I shove aside the X-rated images in my head and manage to bring my attention back to the present.
“What about love?” I throw that out because, surely, he can’t have a glib answer to that? “You said you don’t believe in love, and that you’d rather keep your life clear of such entanglements."
The light in his eyes dims. “I did and I stand by it.”
“Oh.” I lower my chin. My stomach bottoms out, and I feel a strange disappointment in my chest. It’s what I expected him to say. And it’s not like I’m marrying him for love either.
So why did I hope that he’d say that he wants to marry me because he wants me?
“But—” He narrows his gaze on me. “We can have a good marriage. I’ll take care of you. I’ll make sure you never lack for anything. I’ll put your happiness and that of any children we have before anything else. Surely, that should count for something.”
“Children?” I squeak.
I’ve thought of having children, but at some point in the distant future. I didn’t think I’d be discussing it with my boss…who proposed that I marry him.

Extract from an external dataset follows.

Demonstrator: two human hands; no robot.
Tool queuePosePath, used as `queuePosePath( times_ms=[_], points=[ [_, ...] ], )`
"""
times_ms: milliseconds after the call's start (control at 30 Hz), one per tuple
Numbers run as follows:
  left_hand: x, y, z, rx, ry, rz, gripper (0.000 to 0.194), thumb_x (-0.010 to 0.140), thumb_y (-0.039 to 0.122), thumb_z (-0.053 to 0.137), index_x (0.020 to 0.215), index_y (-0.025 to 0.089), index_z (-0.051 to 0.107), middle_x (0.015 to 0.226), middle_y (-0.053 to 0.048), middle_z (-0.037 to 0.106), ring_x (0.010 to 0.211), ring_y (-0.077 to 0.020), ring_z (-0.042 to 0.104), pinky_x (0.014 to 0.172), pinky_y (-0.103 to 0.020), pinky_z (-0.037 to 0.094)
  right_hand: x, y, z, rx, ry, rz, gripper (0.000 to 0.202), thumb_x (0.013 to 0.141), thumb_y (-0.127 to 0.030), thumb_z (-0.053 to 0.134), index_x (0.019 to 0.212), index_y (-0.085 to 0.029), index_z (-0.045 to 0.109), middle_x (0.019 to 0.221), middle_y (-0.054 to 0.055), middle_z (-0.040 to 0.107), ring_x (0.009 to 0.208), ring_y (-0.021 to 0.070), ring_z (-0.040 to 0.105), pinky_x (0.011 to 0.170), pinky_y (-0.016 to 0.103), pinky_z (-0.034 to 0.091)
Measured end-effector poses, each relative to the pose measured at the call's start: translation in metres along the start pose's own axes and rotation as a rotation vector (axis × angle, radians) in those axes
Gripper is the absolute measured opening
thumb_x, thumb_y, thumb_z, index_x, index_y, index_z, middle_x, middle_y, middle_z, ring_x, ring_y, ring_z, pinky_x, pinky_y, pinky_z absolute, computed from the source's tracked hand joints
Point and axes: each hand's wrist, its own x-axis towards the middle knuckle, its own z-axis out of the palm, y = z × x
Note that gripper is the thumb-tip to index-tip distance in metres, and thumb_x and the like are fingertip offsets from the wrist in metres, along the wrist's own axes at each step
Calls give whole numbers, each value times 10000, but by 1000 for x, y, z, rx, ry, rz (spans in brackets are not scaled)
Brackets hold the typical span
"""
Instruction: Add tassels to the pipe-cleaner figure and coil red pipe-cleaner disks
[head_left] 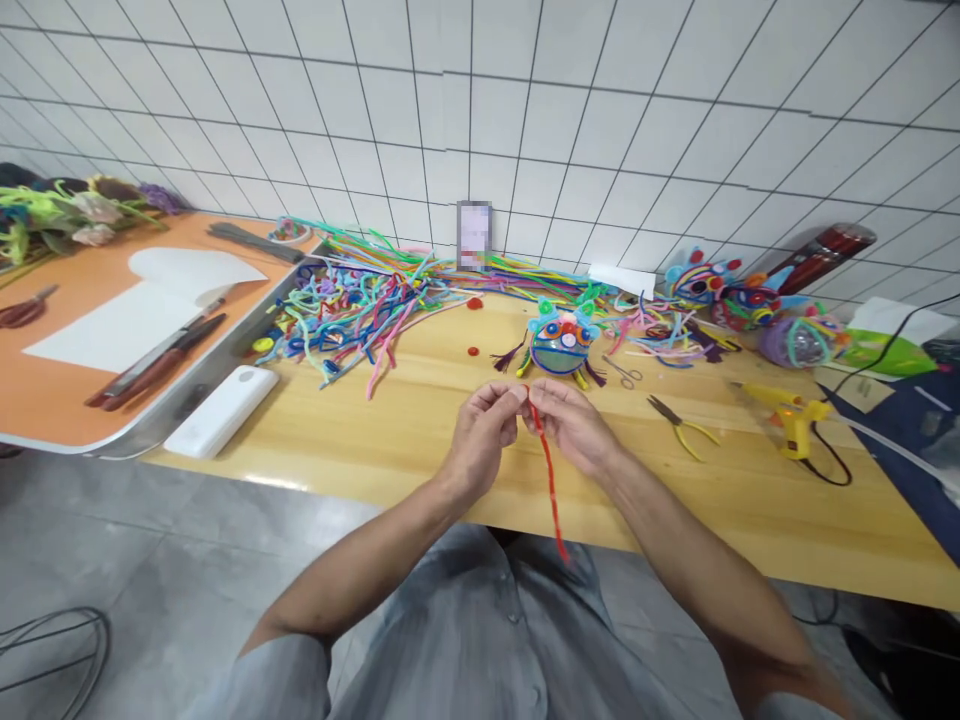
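Note:
A red pipe cleaner (pixel 551 480) hangs down from between my two hands, its lower end over the table's front edge. My left hand (pixel 487 420) pinches its upper end with thumb and finger. Right beside it, my right hand (pixel 570 420) is closed on the same pipe cleaner, fingertips almost meeting the left ones. Just beyond my hands stands a colourful animal-face ornament (pixel 562 345) with blue ears, round eyes and purple tassels. Two small red coils, the nearer red coil (pixel 473 351) and the farther red coil (pixel 475 303), lie left of it.
A heap of pipe cleaners (pixel 352 310) covers the back left. To the right lie small scissors (pixel 626 374), yellow-handled pliers (pixel 682 428) and a yellow glue gun (pixel 795 420). Finished ornaments (pixel 750 300) stand behind. A white power bank (pixel 221 410) sits by the orange tray (pixel 45 410). A phone (pixel 474 236) leans on the wall.

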Motion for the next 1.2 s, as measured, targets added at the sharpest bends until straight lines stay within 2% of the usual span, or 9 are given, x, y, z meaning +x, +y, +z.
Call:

“I understand you’ll need to think about that, and that’s okay. I’m not in any hurry there. And if you decide you don’t want them, I’ll understand.”
“Hold on, you’re going too fast for me.” I rub my temple.

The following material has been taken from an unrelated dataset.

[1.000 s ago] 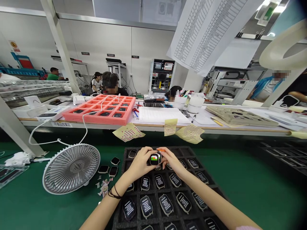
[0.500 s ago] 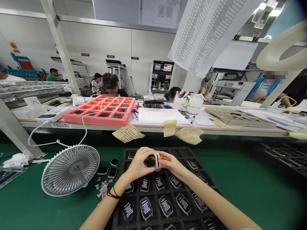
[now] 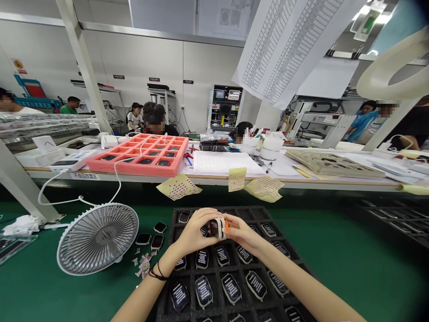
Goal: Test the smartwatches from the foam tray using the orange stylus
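- Over the black tray, my left hand is pinching a watch!
- Right hand, also above the tray, pinches an orange piece.
- Fan left of the tray.

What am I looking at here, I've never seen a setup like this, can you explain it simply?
There's no machine arm, just a person's two bare hands, seen from a camera worn on that person's head, looking forward and down. The left hand holds at least one smartwatch body; the right hand pinches a small orange item beside it, too small to identify. Below is a black tray of watches, many showing white text. On the green surface, left of it, are three loose watches and a fan. A pinkish-red tray sits on the shelf beyond.
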`<action>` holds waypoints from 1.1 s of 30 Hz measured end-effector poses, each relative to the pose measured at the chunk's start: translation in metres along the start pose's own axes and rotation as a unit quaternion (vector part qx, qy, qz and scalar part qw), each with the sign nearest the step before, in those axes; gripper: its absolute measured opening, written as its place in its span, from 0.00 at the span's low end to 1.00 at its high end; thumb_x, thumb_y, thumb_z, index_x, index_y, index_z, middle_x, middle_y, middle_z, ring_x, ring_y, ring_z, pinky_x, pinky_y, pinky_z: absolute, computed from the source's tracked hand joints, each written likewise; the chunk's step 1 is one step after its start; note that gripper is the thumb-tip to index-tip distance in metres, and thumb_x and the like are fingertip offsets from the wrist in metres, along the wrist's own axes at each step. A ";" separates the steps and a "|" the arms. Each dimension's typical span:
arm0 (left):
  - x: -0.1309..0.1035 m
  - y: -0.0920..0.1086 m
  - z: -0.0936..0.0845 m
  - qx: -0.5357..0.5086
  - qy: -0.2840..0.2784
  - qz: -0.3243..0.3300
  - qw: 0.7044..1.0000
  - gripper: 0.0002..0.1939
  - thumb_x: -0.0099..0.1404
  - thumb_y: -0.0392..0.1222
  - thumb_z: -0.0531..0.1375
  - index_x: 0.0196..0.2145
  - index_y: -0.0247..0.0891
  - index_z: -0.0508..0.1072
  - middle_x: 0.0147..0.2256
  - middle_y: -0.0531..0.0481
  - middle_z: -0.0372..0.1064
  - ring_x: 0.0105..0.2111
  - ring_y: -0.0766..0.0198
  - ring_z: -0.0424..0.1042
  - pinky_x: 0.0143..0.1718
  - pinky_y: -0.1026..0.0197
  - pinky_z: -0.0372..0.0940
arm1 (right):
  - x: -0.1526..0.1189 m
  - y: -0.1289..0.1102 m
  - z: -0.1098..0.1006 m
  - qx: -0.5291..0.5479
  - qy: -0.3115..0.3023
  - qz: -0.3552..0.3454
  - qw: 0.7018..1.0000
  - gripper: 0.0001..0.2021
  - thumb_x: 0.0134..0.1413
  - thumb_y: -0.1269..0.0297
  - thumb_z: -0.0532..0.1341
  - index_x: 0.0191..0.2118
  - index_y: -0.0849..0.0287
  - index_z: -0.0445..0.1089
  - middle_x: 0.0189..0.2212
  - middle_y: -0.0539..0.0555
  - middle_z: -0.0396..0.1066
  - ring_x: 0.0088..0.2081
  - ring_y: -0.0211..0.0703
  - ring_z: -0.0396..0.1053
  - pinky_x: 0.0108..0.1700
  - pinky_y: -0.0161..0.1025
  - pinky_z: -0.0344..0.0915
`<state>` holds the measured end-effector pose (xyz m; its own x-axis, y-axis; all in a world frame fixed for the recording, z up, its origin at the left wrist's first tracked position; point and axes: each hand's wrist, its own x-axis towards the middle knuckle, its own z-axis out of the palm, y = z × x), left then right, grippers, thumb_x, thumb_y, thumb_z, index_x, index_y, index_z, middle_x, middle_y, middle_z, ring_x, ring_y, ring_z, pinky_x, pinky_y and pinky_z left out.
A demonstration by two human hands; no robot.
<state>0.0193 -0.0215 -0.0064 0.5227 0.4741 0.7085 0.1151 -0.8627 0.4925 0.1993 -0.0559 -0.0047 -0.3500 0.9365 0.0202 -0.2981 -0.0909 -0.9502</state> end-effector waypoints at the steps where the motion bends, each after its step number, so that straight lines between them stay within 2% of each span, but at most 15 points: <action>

“Your wedding date is less than two weeks away, so we don’t have much time left.”
“Don’t remind me.” I hunch my shoulders.
“I’m sorry, I didn’t mean to upset you.”
I peek up at his face and find his expression is one of genuine contrition.
“But we do need to get the planning for the wedding underway, if we want to make this happen.”
My head spins. I’ve been planning my wedding on my own. And now my boss, who I might be marrying, is offering to plan it with me?
“But… What if we’re not compatible?”
He stares, apparently not comprehending what I’m saying.
“In bed. What if we’re not good together?”
He chuckles, then bursts out laughing. It’s a full-bodied, deep laugh that rolls up his belly.
It lightens his features and makes his eyes sparkle, and he looks so fucking handsome.
My heart trembles. My thighs quiver. My whole body feels like it’s been caught in a tidal wave of some kind of attraction, which threatens to topple me over.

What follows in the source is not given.